# Task to carry out:
Set down the listing below verbatim, but only from its first line through the line containing "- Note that".

# Data:

________________________________________

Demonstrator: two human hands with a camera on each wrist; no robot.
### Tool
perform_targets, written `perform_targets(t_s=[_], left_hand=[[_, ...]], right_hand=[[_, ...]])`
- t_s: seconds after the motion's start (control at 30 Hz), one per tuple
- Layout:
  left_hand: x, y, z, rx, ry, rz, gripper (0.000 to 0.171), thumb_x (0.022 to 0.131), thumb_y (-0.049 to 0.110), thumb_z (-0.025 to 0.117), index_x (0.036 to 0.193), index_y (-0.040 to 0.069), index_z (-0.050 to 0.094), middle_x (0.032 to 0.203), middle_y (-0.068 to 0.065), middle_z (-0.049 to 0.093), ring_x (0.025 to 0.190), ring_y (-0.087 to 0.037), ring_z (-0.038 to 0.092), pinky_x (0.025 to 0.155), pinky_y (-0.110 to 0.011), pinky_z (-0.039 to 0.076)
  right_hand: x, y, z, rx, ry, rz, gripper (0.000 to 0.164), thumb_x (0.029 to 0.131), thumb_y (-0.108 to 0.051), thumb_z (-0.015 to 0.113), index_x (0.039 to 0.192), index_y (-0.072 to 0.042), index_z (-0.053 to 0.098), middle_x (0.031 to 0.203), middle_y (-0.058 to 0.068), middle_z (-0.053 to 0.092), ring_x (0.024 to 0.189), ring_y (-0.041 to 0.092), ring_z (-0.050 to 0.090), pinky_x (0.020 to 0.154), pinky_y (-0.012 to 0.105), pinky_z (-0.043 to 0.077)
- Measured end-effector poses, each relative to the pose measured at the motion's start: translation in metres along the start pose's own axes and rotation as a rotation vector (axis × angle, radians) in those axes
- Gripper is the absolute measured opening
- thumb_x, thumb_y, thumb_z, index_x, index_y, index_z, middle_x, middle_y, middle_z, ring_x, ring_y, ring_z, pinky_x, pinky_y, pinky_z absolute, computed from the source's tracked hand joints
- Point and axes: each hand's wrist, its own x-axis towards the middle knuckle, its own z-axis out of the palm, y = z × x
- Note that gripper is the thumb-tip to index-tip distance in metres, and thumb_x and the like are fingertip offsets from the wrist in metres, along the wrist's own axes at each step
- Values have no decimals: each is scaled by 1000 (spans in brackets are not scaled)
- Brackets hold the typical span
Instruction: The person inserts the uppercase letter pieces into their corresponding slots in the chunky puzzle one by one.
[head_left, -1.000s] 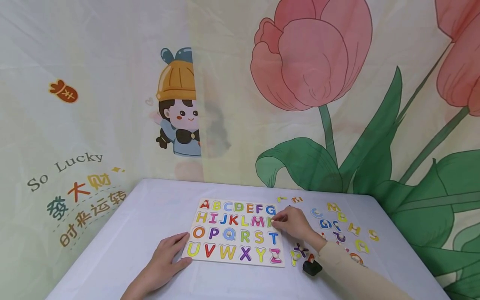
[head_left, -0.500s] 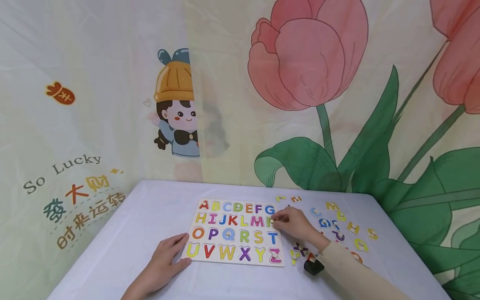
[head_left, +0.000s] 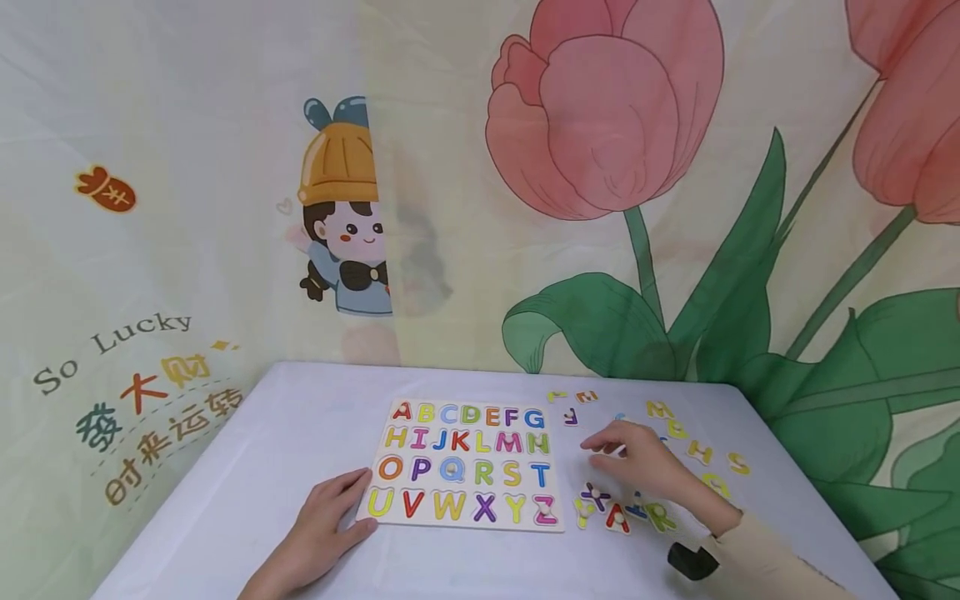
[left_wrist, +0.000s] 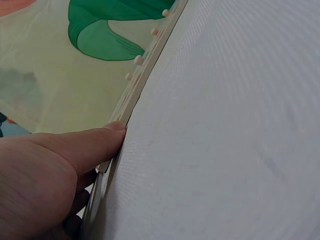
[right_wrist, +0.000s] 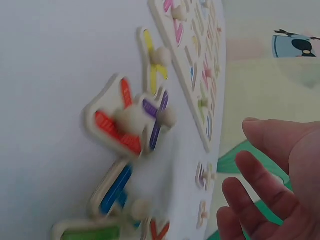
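The wooden alphabet puzzle board [head_left: 468, 487] lies flat on the white-covered table. My left hand [head_left: 322, 517] holds its near left corner, thumb [left_wrist: 95, 145] along the near edge and fingers at the left side. My right hand [head_left: 637, 458] hovers to the right of the board, thumb and fingers apart with nothing between them. The green N piece [head_left: 537, 442] sits in the second row's right end. Knobs show on some board letters, such as the pink Z [head_left: 545, 511]. Below the right hand lie a red A [head_left: 618, 517], purple X [head_left: 596, 497] and yellow Y [head_left: 583, 512].
Several loose knobbed letters are scattered right of the board, among them a yellow H [head_left: 699, 452], yellow S [head_left: 738, 463] and green R [head_left: 662, 517]. A purple F [head_left: 571, 417] lies near the upper right corner. A printed curtain [head_left: 450, 167] hangs behind the table.
My right hand has let go of the green N piece on the board and moved right, over the loose letters. The left hand stays at the corner. The head view has shifted slightly.
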Motion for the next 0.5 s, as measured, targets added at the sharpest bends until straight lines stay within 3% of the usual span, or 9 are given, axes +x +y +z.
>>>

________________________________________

# Expected answer:
Demonstrator: two human hands with a camera on each wrist; no robot.
### Tool
perform_targets, written `perform_targets(t_s=[_], left_hand=[[_, ...]], right_hand=[[_, ...]])`
- t_s: seconds after the motion's start (control at 30 Hz), one per tuple
- Layout:
  left_hand: x, y, z, rx, ry, rz, gripper (0.000 to 0.171), thumb_x (0.022 to 0.131), thumb_y (-0.049 to 0.110), thumb_z (-0.025 to 0.117), index_x (0.036 to 0.193), index_y (-0.040 to 0.069), index_z (-0.050 to 0.094), middle_x (0.032 to 0.203), middle_y (-0.068 to 0.065), middle_z (-0.049 to 0.093), ring_x (0.025 to 0.190), ring_y (-0.087 to 0.037), ring_z (-0.038 to 0.092), pinky_x (0.025 to 0.155), pinky_y (-0.110 to 0.011), pinky_z (-0.039 to 0.076)
  right_hand: x, y, z, rx, ry, rz, gripper (0.000 to 0.164), thumb_x (0.029 to 0.131), thumb_y (-0.108 to 0.051), thumb_z (-0.015 to 0.113), index_x (0.039 to 0.192), index_y (-0.072 to 0.042), index_z (-0.053 to 0.098), middle_x (0.031 to 0.203), middle_y (-0.058 to 0.068), middle_z (-0.053 to 0.092), ring_x (0.024 to 0.189), ring_y (-0.041 to 0.092), ring_z (-0.050 to 0.090), pinky_x (0.020 to 0.154), pinky_y (-0.012 to 0.105), pinky_z (-0.043 to 0.077)
- Measured end-effector poses, each relative to the pose measured at the motion's start: translation in metres along the start pose's own axes and rotation as a rotation vector (axis × angle, radians) in those axes
- Gripper is the absolute measured opening
- thumb_x, thumb_y, thumb_z, index_x, index_y, index_z, middle_x, middle_y, middle_z, ring_x, ring_y, ring_z, pinky_x, pinky_y, pinky_z absolute, computed from the source's tracked hand joints
- Point and axes: each hand's wrist, its own x-axis towards the middle knuckle, its own z-axis out of the palm, y = z × x
- Note that gripper is the thumb-tip to index-tip distance in metres, and thumb_x and the like are fingertip offsets from the wrist in metres, along the wrist's own axes at each step

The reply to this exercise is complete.